Data excerpt:
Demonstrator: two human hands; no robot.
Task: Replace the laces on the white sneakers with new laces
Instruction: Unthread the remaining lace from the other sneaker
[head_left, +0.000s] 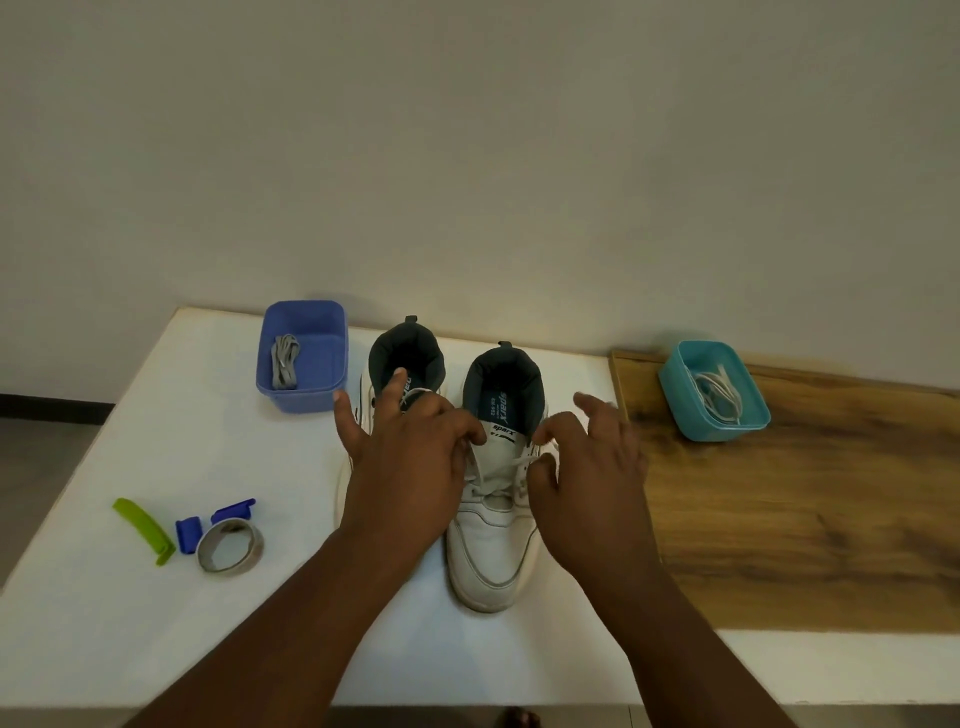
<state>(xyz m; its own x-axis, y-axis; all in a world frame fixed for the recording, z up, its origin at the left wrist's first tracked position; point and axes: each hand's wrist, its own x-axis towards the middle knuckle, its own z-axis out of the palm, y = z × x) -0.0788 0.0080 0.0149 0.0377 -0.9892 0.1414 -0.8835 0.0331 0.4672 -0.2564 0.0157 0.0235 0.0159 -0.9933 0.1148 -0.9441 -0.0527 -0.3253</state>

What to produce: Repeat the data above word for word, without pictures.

Answer to this task:
Demonstrator: two human hands; no robot.
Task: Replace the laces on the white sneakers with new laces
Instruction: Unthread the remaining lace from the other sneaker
[head_left, +0.000s] 
<state>(xyz m; its own x-axis, y-axis; all in a world frame fixed for the recording, z up, its origin at the left wrist's first tracked position; point and axes: each hand's wrist, its own x-axis towards the middle knuckle, its own z-axis out of the palm, y = z × x) -0.0788 0.0080 0.0149 0.0377 -0.9892 0.1414 -0.8835 0.0331 0.4672 -0.2564 0.0157 0.0235 0.0159 -0.9933 0.1148 -0.9441 -0.0527 -0.3253</state>

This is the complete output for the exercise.